Robert L. Torre, a hospital vice president who was given immunity to serve as the government’s star witness, testified that Ferguson authorized Coniglio’s hiring. Torre, who testified that he didn’t need Coniglio, said that after a conference call with Simunovich, Joseph Sanzari and Ferguson, it was clear Coniglio would be hired.
Coniglio, a former plumber, was paid $103,900 between May 2004 and February 2006 for a low-show "community relations" job at Hackensack. "Hackensack’s personal senator," as he was called at the trial, got a $500-a-month raise after the hospital received checks for state grants, prosecutors said.
But the trial showed the hospital’s reach went further than one legislator. Coniglio’s defense attorney said that Torre had "played Joe Coniglio like a fiddle" to get to Codey. A Dec. 13, 2005, report from Torre to his board of trustees credited Codey, in his role as acting governor, for a $9 million award for the cancer center, and noted $3 million of that grant would be earmarked for The Maureen Fund, established in honor of Codey’s aide, to fight ovarian cancer.
Weight to throw around
The power Hackensack wields comes as no surprise to other hospital executives.
"The trial hasn’t showed us anything we didn’t know. It’s not a level playing field," Duchek said. Englewood and Valley are battling Hackensack’s plan — and its considerable P.R. machine — to open a 128-bed hospital in Westwood, which they say could significantly harm the finances of other hospitals in the region.
Besides its board and its members’ connections, Hackensack has weight to throw around because it is Bergen County’s biggest business and one of the state’s top 10 employers. It boasts marquee physicians providing care that rivals that of the nation’s best hospitals.
Hackensack University Medical Center ranks high in nearly every national and state assessment of patient care. Founded in 1888 with 12 beds and as Bergen County’s first hospital, it now has 775 beds and 7,200 employees.
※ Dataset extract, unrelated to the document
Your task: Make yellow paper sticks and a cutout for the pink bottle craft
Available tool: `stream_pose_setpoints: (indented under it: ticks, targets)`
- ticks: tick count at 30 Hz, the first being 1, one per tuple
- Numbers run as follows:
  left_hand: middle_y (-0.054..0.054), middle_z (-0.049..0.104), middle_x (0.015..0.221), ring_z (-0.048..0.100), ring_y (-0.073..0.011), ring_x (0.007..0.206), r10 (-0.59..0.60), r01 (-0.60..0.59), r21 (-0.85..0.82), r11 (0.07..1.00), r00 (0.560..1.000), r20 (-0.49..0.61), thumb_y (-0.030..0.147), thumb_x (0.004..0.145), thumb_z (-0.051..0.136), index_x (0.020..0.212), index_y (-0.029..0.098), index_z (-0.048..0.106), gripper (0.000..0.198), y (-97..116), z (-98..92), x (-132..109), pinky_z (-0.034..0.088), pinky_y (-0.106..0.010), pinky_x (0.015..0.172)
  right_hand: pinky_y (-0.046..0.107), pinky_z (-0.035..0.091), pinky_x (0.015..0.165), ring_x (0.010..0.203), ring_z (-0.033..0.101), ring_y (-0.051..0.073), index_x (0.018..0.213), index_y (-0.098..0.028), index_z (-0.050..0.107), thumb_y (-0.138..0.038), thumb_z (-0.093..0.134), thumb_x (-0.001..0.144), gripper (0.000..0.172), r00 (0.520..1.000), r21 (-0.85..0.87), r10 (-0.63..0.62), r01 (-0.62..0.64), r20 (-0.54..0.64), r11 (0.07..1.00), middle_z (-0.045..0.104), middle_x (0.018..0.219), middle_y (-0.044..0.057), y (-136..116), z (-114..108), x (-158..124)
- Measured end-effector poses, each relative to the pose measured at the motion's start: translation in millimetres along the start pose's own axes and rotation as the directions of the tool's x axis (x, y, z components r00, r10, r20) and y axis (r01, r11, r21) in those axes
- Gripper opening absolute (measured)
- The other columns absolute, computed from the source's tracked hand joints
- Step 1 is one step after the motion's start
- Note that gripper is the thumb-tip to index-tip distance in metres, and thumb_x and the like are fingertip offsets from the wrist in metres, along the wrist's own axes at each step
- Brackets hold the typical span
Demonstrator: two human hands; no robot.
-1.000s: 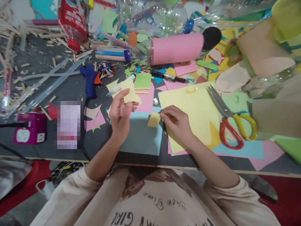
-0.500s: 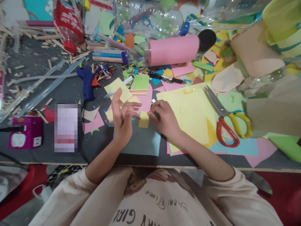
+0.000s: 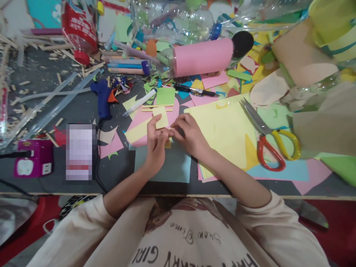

Its fund raising is the envy of the other hospitals in the region. Benefactors include Don Imus and his wife, Deirdre. Even in these tough times, the Hackensack University Medical Foundation reported a staggering $25.3 million in donations last year.
Hackensack’s president, Ferguson, is ranked 12th — just behind House Speaker Nancy Pelosi — in Modern Healthcare’s list of the most influential health care leaders in the nation.
The 60-year-old Park Ridge resident’s name came up often at the trial as the omnipotent boss involved in every decision. He was never charged or called to testify.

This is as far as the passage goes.